Author: Matt Spooner

This project bridges my experience in survival analysis for supporter retention at WWF with the gaming industry's need for player lifetime value prediction. At WWF, I applied survival models to understand donor retention and predict supporter lifetime value -- the same statistical framework that powers this player analytics project. Survival analysis remains underutilised in gaming analytics portfolios despite being the natural technique for time-to-event questions ("when will this player churn?"), and I wanted to demonstrate how it complements standard classification approaches.

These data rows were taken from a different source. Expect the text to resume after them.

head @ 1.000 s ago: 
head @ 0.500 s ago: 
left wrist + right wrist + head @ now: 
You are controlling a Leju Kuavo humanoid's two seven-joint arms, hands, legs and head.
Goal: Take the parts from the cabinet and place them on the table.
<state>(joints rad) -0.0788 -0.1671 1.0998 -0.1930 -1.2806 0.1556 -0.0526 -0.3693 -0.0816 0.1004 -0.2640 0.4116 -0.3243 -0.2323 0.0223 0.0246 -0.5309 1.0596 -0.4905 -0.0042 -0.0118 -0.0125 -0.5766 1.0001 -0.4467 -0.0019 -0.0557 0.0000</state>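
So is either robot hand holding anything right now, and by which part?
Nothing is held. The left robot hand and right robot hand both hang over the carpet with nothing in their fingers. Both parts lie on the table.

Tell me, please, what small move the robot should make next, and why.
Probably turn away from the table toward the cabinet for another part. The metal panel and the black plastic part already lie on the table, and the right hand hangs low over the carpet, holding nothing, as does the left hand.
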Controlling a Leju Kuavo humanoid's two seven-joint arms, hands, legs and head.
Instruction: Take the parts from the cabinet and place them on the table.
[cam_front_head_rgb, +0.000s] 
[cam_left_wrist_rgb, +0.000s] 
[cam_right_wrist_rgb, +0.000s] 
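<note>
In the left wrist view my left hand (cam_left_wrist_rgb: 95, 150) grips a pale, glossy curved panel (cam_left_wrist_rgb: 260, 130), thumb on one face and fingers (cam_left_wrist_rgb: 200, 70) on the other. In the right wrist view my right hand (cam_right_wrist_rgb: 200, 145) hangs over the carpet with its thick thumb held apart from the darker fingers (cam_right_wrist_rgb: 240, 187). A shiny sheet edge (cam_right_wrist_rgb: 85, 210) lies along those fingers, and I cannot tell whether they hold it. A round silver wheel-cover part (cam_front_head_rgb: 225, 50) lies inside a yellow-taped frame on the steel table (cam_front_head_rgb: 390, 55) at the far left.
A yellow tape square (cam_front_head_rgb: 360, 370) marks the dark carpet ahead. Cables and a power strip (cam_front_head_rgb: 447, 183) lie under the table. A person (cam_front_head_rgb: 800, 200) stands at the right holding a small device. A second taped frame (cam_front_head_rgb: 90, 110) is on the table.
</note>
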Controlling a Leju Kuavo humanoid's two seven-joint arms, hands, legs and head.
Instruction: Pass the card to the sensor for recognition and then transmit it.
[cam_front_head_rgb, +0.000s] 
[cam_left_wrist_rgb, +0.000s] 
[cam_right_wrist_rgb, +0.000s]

The project targets Senior Data Scientist roles in the gaming industry (Jagex, Miniclip, Sony Interactive Entertainment) where player retention modelling, pLTV prediction, and stakeholder communication are core responsibilities.

Future Enhancements

  • Real gameplay features: Session depth, progression level, social connections, and in-app purchase patterns would substantially improve model discrimination
  • Time-varying covariates: Extending Cox to handle features that change weekly (usage rate, spending velocity)
  • Competing risks framework: Modelling different churn reasons (pricing, support, competition) separately
  • Real-time scoring API: FastAPI endpoint returning pLTV and risk scores for live player data
  • Deep learning survival models: DeepSurv for capturing complex non-linear relationships at scale

About

Two-stage pLTV framework for mobile gaming: Cox PH + Gradient Boosting survival models predict player churn risk; LightGBM + Random Forest predict 180-day revenue. 88 tests, 27 visualisations, stakeholder-ready docs.